▼
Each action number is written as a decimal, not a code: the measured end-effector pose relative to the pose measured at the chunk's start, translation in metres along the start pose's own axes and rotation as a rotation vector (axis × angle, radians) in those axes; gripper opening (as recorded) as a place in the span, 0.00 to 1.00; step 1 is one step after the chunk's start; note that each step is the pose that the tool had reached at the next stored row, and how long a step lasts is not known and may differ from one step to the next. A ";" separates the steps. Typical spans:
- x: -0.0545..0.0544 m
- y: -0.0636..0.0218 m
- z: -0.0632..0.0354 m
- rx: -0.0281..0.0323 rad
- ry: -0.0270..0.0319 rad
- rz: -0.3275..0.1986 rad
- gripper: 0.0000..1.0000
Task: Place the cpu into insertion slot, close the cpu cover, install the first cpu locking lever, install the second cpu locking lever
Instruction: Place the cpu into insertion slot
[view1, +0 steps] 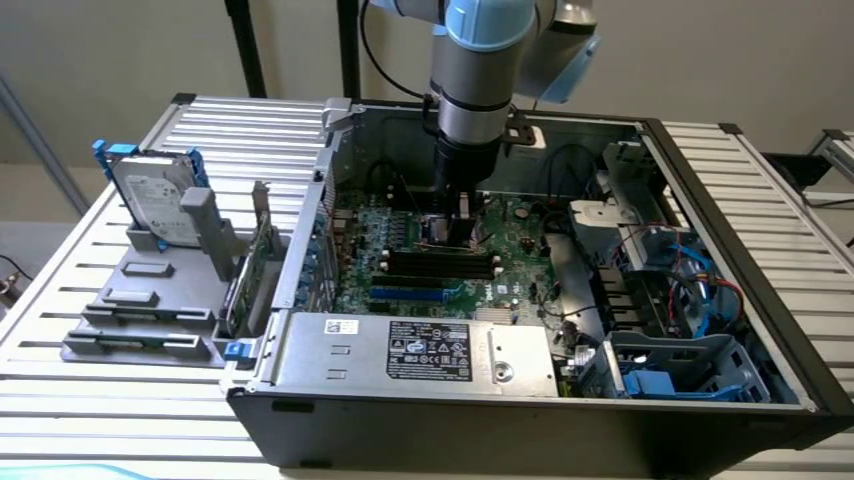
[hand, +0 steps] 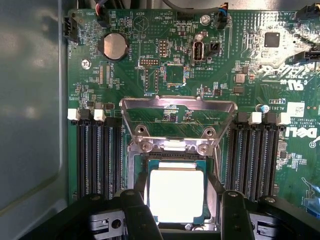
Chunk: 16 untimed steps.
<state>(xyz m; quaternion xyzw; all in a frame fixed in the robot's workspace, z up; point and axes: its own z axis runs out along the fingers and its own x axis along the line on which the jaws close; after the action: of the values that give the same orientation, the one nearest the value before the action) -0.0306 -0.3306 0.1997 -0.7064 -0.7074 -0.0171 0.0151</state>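
Note:
The cpu (hand: 176, 195), a pale square chip on a green backing, lies low in the insertion slot (hand: 134, 172), a silver-rimmed socket on the green board. My gripper (hand: 182, 207) straddles the chip, one black finger (hand: 135, 210) against one edge and the other finger (hand: 232, 210) close to the opposite edge. The cpu cover (hand: 177, 107), a silvery frame with a square window, stands tilted up on its hinge just beyond the socket. In the exterior view my gripper (view1: 449, 228) reaches straight down onto the socket in the middle of the open computer case.
Black memory slots (hand: 97, 155) flank the socket on both sides. A coin cell (hand: 114, 46) sits further out on the board. The power supply (view1: 414, 350) fills the case's front. Blue cables and a drive cage (view1: 674, 345) crowd the exterior view's right. A hard drive (view1: 154, 200) stands outside.

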 end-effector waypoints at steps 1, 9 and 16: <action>0.000 0.0000 0.0000 0.0000 -0.0002 0.001 0.55; 0.002 0.0000 0.0010 0.0001 -0.0008 0.002 0.55; 0.002 -0.0001 0.0023 -0.0001 -0.0055 0.007 0.55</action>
<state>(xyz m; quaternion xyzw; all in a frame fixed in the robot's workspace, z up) -0.0307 -0.3284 0.1975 -0.7088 -0.7051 -0.0152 0.0132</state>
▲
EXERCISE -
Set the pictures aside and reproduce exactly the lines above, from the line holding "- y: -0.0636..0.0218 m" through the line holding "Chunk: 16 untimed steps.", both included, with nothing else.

COMPLETED EXERCISE -
- y: -0.0636..0.0218 m
- z: -0.0632..0.0354 m
- rx: -0.0281..0.0323 rad
- ry: -0.0270..0.0319 rad
- rz: -0.3275..0.1986 rad
- gripper: 0.0000..1.0000
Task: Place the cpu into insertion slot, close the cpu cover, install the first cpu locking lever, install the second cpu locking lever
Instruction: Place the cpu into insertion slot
[view1, +0 steps] 
[hand, +0 steps] 
Chunk: 16 untimed steps.

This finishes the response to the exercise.